• _WORK TASK_: Please retype the data below exactly, stopping after the line with "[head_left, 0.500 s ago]" and skipping every picture.

• _EXTRACTED ENTRIES_:
━━━━━━━━━━

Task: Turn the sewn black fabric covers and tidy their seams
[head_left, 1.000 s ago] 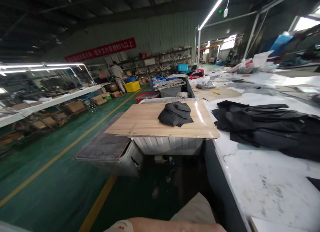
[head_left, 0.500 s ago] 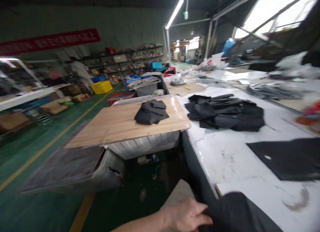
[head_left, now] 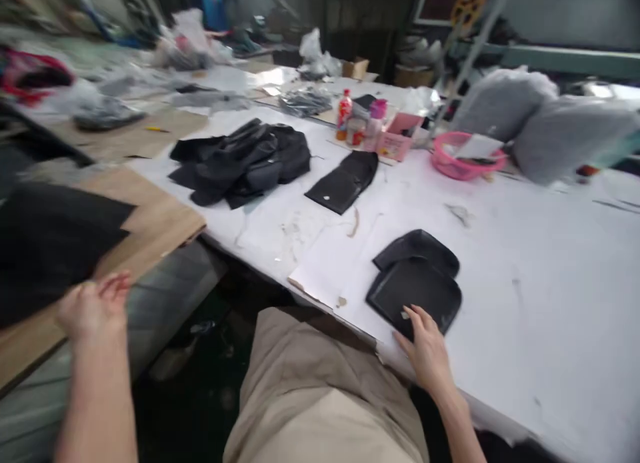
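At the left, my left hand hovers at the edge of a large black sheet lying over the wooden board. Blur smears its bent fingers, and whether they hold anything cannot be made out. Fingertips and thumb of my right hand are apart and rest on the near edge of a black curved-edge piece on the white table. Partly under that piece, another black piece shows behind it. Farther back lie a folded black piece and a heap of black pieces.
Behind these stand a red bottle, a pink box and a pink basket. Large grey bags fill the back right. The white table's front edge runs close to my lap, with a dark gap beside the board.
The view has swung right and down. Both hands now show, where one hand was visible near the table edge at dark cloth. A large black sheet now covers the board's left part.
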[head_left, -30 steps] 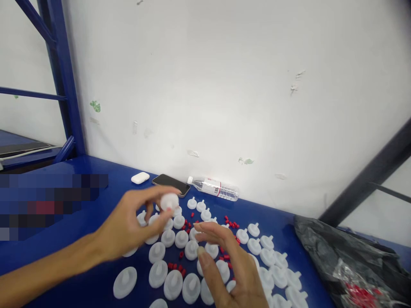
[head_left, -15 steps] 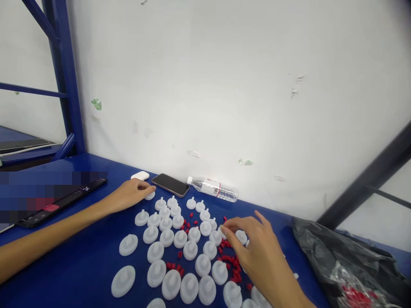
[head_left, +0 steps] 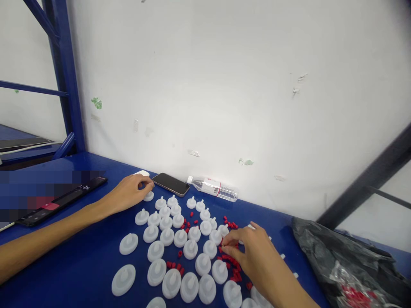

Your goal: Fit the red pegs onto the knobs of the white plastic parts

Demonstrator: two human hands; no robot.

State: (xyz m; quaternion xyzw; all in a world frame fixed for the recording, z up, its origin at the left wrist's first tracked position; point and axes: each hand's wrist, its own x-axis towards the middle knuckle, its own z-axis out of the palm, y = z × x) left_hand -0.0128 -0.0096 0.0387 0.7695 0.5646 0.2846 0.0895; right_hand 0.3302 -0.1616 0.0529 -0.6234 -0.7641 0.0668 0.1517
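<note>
Many white round caps with upright nozzles, such as this cap [head_left: 171,283], stand on the blue table [head_left: 83,265]. Small red pieces [head_left: 236,273] lie in clusters among them. My left hand [head_left: 134,191] rests at the far left of the group, thumb and forefinger closed around the top of a white cap [head_left: 148,196]. Over the red pieces on the right, my right hand [head_left: 252,252] has its thumb and forefinger pinched together; its fingertips hide whatever may be between them.
A phone [head_left: 171,184] and a plastic bottle [head_left: 213,188] lie along the wall, with a white case [head_left: 142,173] behind my left hand. A dark tablet [head_left: 64,203] is at left. A black bag [head_left: 340,252] with red pieces lies at right.
My right hand has moved slightly down from a white cap to the red pieces, uncovering more red pieces behind it. My left hand has barely shifted.
</note>
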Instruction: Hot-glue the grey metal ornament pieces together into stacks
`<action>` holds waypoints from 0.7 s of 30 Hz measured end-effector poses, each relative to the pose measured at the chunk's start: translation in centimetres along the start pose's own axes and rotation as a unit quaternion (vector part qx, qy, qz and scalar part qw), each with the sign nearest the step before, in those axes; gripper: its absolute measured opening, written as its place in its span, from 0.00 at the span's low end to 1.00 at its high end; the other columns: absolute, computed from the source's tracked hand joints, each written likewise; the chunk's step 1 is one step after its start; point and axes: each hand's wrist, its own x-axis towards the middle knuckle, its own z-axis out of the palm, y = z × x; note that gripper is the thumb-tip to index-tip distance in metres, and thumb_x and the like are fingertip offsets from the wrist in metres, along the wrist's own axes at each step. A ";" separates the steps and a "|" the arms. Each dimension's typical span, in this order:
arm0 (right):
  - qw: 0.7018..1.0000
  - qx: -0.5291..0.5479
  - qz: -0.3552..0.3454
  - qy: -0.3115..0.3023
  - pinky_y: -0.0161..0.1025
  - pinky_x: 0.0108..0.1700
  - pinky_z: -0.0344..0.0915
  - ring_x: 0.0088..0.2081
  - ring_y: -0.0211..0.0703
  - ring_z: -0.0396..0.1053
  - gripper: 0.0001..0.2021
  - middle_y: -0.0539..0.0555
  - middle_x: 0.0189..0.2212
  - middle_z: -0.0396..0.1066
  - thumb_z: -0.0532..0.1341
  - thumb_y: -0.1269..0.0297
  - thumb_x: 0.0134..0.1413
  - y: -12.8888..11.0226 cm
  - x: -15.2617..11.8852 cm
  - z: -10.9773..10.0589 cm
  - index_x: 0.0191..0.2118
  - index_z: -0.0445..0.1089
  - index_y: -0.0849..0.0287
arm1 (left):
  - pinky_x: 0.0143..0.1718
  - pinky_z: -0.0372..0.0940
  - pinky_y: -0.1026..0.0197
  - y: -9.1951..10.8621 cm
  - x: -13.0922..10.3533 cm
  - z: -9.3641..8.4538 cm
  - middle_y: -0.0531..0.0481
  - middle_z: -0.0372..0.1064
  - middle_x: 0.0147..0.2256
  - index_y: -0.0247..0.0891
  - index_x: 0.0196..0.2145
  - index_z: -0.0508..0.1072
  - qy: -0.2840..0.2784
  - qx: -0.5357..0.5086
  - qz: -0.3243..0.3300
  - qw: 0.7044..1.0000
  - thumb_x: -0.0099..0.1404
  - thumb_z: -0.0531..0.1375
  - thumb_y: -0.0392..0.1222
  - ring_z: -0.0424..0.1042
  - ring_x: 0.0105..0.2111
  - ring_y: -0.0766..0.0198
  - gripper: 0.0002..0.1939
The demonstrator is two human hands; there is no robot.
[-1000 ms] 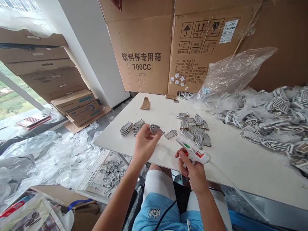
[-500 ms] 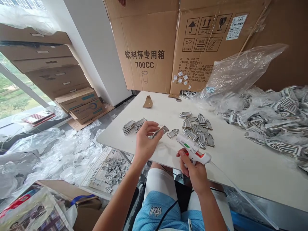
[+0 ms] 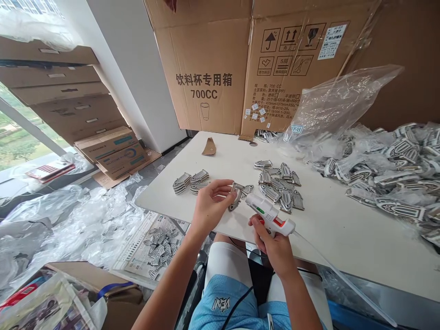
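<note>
Left hand [image 3: 209, 206] pinches a flat, pointed grey patch [image 3: 236, 191], mid-frame. Right hand [image 3: 273, 245] grip wraps a white plastic glue gun [image 3: 270, 214] above the smooth pale desk [image 3: 343, 238].

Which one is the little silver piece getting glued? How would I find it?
Start at the white table, at its near edge where two hands meet. The left hand pinches one small silver shield-shaped piece, with the white glue gun in the right hand aimed at it. It alone is lifted in fingers; the loose pieces and stacked pieces lie on the table.
</note>
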 end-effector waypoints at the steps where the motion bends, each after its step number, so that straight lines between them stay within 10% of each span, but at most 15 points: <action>1: 1.000 0.001 0.000 0.002 0.34 0.23 0.49 0.20 0.34 0.46 0.22 0.42 0.17 0.52 0.68 0.40 0.63 0.0 0.0 0.0 0.38 0.75 0.58 | 0.40 0.77 0.58 0.1 0.0 0.0 0.46 0.81 0.37 0.39 0.46 0.83 0.000 -0.002 -0.001 1.000 0.62 0.71 0.44 0.81 0.40 0.57 0.15; 21: 0.998 -0.029 0.011 0.051 0.36 0.23 0.55 0.21 0.36 0.52 0.22 0.44 0.17 0.55 0.70 0.41 0.58 -0.2 -0.2 0.5 0.34 0.76 0.58 | 0.40 0.78 0.57 0.3 0.0 -0.2 0.46 0.81 0.35 0.39 0.44 0.83 0.003 0.000 -0.006 1.000 0.59 0.73 0.43 0.81 0.38 0.57 0.15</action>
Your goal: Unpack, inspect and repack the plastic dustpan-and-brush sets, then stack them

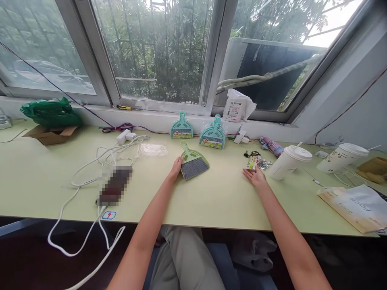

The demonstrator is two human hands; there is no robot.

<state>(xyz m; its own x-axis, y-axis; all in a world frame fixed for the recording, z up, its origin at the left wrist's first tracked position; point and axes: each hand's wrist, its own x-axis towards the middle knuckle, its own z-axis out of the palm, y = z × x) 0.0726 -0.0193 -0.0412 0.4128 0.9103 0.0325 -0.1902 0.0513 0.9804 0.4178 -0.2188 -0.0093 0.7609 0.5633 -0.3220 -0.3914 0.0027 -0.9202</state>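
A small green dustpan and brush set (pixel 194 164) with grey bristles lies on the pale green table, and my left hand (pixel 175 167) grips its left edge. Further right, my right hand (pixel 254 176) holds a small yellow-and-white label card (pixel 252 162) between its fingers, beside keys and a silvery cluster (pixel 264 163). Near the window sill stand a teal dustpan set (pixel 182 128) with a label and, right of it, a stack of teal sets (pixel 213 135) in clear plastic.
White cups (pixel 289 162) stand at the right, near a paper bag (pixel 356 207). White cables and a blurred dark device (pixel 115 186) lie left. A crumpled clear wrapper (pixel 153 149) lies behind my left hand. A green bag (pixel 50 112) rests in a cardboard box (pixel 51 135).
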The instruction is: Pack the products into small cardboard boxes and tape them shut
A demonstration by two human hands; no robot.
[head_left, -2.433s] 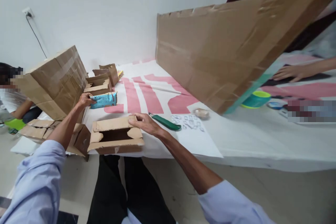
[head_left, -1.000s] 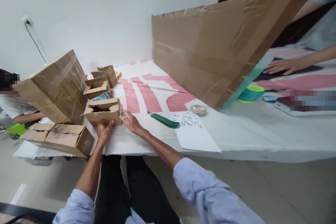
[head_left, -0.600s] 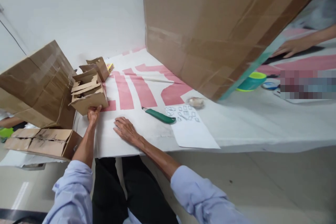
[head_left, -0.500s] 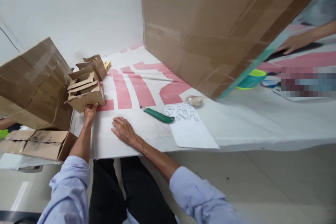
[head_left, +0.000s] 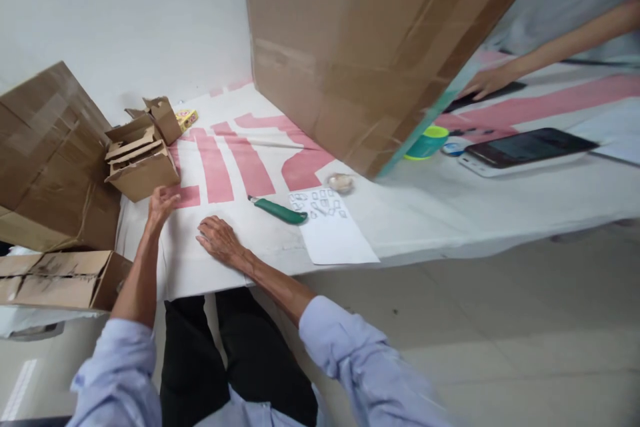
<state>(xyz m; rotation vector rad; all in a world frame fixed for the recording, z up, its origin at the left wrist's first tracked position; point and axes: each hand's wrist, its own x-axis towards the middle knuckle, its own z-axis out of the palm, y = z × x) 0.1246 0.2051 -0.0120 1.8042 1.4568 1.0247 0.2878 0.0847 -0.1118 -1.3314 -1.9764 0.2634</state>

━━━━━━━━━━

• _ANSWER BOX_:
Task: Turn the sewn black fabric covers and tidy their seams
[head_left, 1.000 s ago] 
[head_left, 0.500 s ago] 

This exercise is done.